Нагасаки | страница 29
Из тюрьмы обычно выходят утром, в чем она убедилась на собственном опыте. Это простейшая метафора новой жизни. Забыты все вопросы (что делать дальше, как жить), забыто оставленное позади чистилище. Первые часы проводишь в раю. Накопления на личном счету — не велико богатство, ясно, что с этим долго не протянешь. Тем не менее хороший обед вполне заслужен, да и полдень приближается, а ты все идешь, и тебя опьяняет ходьба. До чего заманчивы витрины ресторанов с муляжами разных блюд на выбор. Тямпон[21], ну-ка, давай!.. С тех пор как… Не в тюрьме же… Стоит доставить радость желудку — и разум обречен на медленную пытку.

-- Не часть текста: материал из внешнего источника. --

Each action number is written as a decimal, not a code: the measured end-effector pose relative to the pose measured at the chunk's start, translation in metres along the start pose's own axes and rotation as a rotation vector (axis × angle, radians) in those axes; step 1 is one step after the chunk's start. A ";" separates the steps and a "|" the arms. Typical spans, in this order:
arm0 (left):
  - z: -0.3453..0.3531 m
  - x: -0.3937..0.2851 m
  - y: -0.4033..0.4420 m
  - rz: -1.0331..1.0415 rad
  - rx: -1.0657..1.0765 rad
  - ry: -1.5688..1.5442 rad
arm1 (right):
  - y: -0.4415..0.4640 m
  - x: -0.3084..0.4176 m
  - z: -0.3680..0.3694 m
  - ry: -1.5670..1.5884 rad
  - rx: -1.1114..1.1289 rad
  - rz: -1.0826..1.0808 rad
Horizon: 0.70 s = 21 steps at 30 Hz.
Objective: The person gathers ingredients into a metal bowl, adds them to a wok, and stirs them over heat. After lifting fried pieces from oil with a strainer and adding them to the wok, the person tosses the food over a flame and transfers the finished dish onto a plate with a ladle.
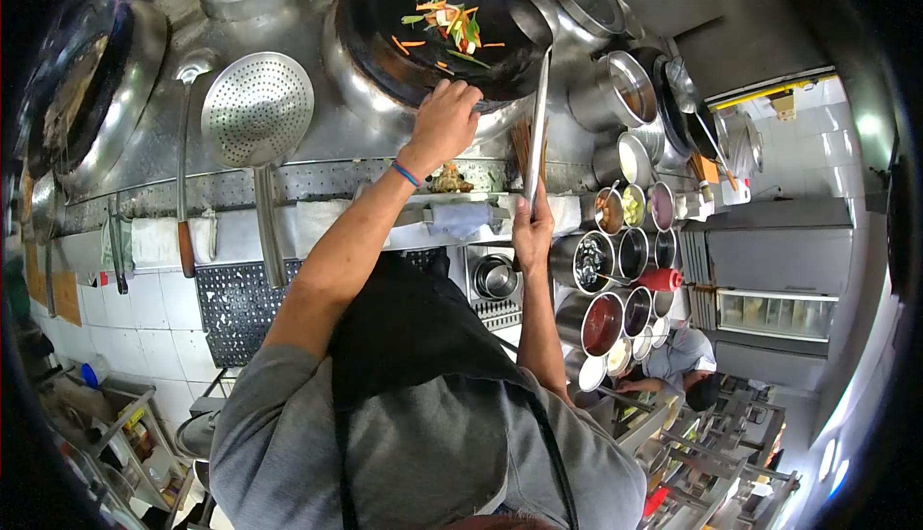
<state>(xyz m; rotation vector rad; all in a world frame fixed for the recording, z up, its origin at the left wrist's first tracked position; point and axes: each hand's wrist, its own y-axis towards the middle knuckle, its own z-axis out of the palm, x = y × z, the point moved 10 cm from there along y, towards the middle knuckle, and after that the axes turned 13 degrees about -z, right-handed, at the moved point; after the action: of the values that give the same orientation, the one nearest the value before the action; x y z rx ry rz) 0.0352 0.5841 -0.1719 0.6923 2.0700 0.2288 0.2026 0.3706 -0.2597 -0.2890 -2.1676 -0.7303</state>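
A dark wok [375, 20] sits on the steel range in front of me, holding a small heap of cut vegetables [452, 22] with orange, green, white and red pieces. My left hand [445, 118], with a blue band at the wrist, is closed over the wok's near rim. In my right hand [532, 232] is the long handle of a steel ladle [540, 112]. The ladle's bowl rests inside the right side of the wok, apart from the vegetables.
A perforated skimmer [258, 107] and a wooden-handled ladle [184, 164] lie to the left. Another wok [135, 83] is at far left. On the right stand several pots of sauces and ingredients, among them a red sauce pot [603, 325]. A person [681, 362] works beyond them.
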 end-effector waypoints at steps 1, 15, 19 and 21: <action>-0.001 0.000 0.001 0.005 -0.002 0.001 | -0.003 -0.005 0.009 0.063 0.014 0.055; 0.007 0.005 0.005 -0.024 0.070 -0.029 | -0.016 0.001 0.051 0.392 0.013 0.430; 0.008 0.004 0.004 -0.013 0.046 -0.027 | -0.016 0.031 0.048 0.514 -0.027 0.578; 0.008 0.004 0.004 -0.013 0.059 -0.013 | -0.019 0.037 0.043 0.561 -0.060 0.609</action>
<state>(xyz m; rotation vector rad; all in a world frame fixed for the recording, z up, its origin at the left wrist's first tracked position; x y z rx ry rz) 0.0420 0.5887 -0.1778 0.7136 2.0754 0.1557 0.1435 0.3794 -0.2611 -0.6537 -1.4169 -0.4499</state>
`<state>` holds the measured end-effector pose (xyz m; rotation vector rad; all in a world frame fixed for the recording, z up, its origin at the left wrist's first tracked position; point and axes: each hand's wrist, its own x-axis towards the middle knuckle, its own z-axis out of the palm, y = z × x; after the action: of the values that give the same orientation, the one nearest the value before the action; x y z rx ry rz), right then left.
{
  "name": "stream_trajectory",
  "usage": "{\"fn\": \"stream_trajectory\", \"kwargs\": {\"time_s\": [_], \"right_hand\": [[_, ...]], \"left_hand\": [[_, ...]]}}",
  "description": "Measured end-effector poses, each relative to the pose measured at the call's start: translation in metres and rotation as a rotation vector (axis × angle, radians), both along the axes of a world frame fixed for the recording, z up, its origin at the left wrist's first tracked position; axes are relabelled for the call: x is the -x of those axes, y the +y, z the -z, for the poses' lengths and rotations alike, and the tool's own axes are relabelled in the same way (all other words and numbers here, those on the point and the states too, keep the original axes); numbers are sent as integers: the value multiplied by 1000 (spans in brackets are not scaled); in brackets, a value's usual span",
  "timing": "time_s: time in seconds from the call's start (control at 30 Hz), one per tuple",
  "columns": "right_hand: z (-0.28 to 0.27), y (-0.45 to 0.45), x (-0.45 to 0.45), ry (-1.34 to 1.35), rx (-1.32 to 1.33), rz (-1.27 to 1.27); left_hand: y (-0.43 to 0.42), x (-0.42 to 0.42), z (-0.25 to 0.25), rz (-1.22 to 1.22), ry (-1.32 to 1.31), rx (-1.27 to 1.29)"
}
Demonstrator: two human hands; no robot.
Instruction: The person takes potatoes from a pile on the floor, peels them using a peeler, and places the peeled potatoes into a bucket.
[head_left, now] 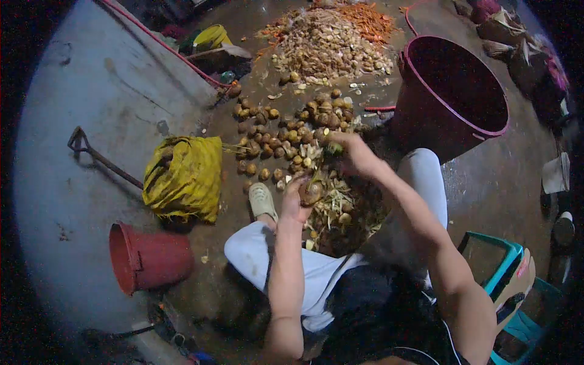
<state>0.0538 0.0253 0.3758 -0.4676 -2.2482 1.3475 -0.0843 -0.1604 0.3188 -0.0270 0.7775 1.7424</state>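
My left hand (296, 202) is wrapped round a brown, round root (312, 191), held between my knees. Above and to the right of it, my right hand (354, 151) is closed on something greenish that is too blurred to name. Just beyond both hands, many round brown roots (283, 141) lie on the wet floor. Pale peelings and scraps (339, 204) are heaped below my hands, between my legs.
A large dark red bin (420, 115) stands at the right. Farther off lies a pale and orange heap of pieces (331, 45). At left are a yellow sack (188, 176), a long-handled tool (109, 163) and a tipped red bucket (159, 258). Teal plastic frame (508, 249) at lower right.
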Motion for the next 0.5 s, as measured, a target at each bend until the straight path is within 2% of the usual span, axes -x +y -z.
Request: {"fn": "stream_trajectory", "kwargs": {"time_s": [0.03, 0.07, 0.13, 0.2, 0.23, 0.3, 0.33, 0.4, 0.47, 0.5], "right_hand": [[3, 16, 2, 32, 7, 51], [28, 49, 5, 70, -32, 118], [7, 52, -1, 34, -30, 142], [-16, 31, -1, 75, 35, 60], [-22, 17, -3, 125, 98, -31], [-1, 2, 2, 140, -67, -99], [2, 0, -1, 78, -274, -142], [1, 15, -3, 131, -169, -46], [-2, 35, -2, 24, -20, 56], [-6, 40, -2, -8, 28, 91]], "left_hand": [[-5, -4, -9, 55, 73, 51], [-6, -8, -19, 108, 149, 97], [-9, -6, -16, 113, 144, 105], [-5, 1, -1, 100, -48, 51], [1, -11, -22, -72, -123, 35], [6, -10, -25, -76, -110, 29], [7, -9, -24, -77, -96, 29], [-1, -3, -7, 16, -83, 43], [-5, 0, -12, 256, 19, -55], [-3, -7, -15, 116, 63, 96]]}}
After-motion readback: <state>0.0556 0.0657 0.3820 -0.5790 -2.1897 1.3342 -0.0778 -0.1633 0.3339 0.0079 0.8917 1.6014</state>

Ее первый ресторан, с тех пор как началось Падение, когда пришлось отказаться от меблированной квартирки… Она продолжила путь. Была середина дня. Он сойдет с трамвая не раньше трех или четырех часов; но ей хотелось снова увидеть это место одной, прямо сейчас; восстановить связь с тем днем, когда полицейские увели ее в наручниках; сказать себе: вот, жизнь продолжается, по крайней мере, что-то продолжается. И она направилась к дому, из которого была изгнана, и, едва он показался, она улыбнулась. Увидеть вновь, вот что важно, подумала она. Однако в нескольких десятках шагов от двери у нее вдруг будто кровь застыла в жилах. На двери висела табличка: «Продается». Она тяжело, резко скатилась по лестнице времени вниз, в свои восемь лет — тогда впервые появилось это страшное чувство, словно у нее отняли кусок жизни. Спустя полвека эти воспоминания по-прежнему мучительны. Да, ей было восемь лет, не прошло года, как они с родителями переехали, и однажды вечером, в сезон дождей, отец повел ее на прогулку, несмотря на поздний час и сырость. Он настаивал, и она отправилась с ним. Они сошли на знакомой трамвайной остановке в квартале, где жили прежде. Там, где она маленькой девочкой бегала по тротуарам со своими первыми подругами по играм под бдительным оком госпожи Каваками. И когда они свернули за угол, он сказал: «Смотри же», — и оба долго молча смотрели на их бывший дом, развороченный, зияющий, как срез земной коры в учебниках по геологии или как анатомическая таблица; комнаты были наполовину снесены землеройными снарядами. Что это?! Она видела комнату, где провела первые восемь лет жизни, так, как никогда раньше не могла ее видеть: снаружи, будто крохотную составную часть кукольного домика. Вдобавок без мебели. Все остальное по-прежнему было на месте: обои, двери. Раковина висела, в пустоте. Почему ее раннее детство разломали на куски? Кто осмелился на это святотатство? «Такова жизнь, — ответил отец, обняв ее, — такова жизнь. — И она заплакала. — Я хотел показать тебе дом’, пока они не разрушили его окончательно», — прошептал он ей на ухо.